Laptop is Thinkpad T410. Thinkpads always have awesome keyboards with good key
travel and tactile feedback (atleast the older ones). That and the fact that I
can always open the laptop and fix anything myself means I will be a Thinkpad
user for a long long time.

------
rsto
I use a KUL ES-87 Tenkeyless Mechanical Keyboard:
[http://www.keyeduplabs.com/es-87.html](http://www.keyeduplabs.com/es-87.html)

It's quieter than a keyboard with Cherry MX Blue keys and the tenkeyless form
factor doesn't require my right mouse hand to travel unnecessarily.

Edit: I see that it comes with a choice of Cherry keys. I use Cherry MX Brown.

------
afarrell
An IBM external keyboard with a trackpoint.

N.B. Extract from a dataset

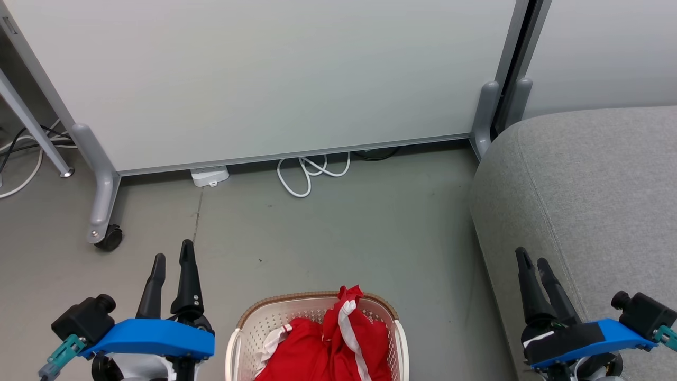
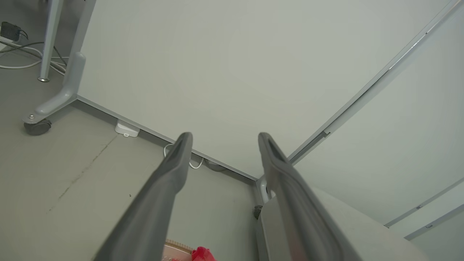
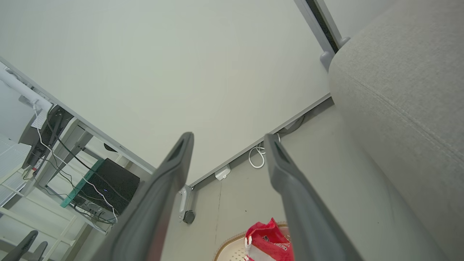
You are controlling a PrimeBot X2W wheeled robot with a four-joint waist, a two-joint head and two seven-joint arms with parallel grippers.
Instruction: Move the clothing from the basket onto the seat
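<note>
- The left hand (image 1: 172,255) hangs over the floor (image 1: 344,227) just left of the basket (image 1: 288,299), fingers spread, holding nothing.
- The clothing (image 1: 322,344) lies heaped in the basket, one white-striped fold poking above the rim. A pinch there may lift both tangled pieces or drag the light basket along.
- The right hand (image 1: 532,259), likewise spread and empty, hovers at the near edge of the seat (image 1: 592,180). A trailing sleeve could slip off that rounded edge.

grey floor (image 1: 338,238), white wheeled partition (image 1: 264,79), looped white cable (image 1: 316,169)
</note>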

I like it because:

\- I don't need to move my hands back and forth to a mouse

\- It only takes up 1 USB port

[https://www.amazon.com/ThinkPad-USB-Keyboard-with-
TrackPoint...](https://www.amazon.com/ThinkPad-USB-Keyboard-with-
TrackPoint/dp/B002ONCC6G)

------
cagey
[https://www.amazon.com/Microsoft-286-00082-Natural-
Keyboard-...](https://www.amazon.com/Microsoft-286-00082-Natural-Keyboard-
Elite/dp/B00000JDFD)

Have a stash of Model M's and a Kinesis Advantage, but seem to be liking the
above-linked MS Natural Elite for now.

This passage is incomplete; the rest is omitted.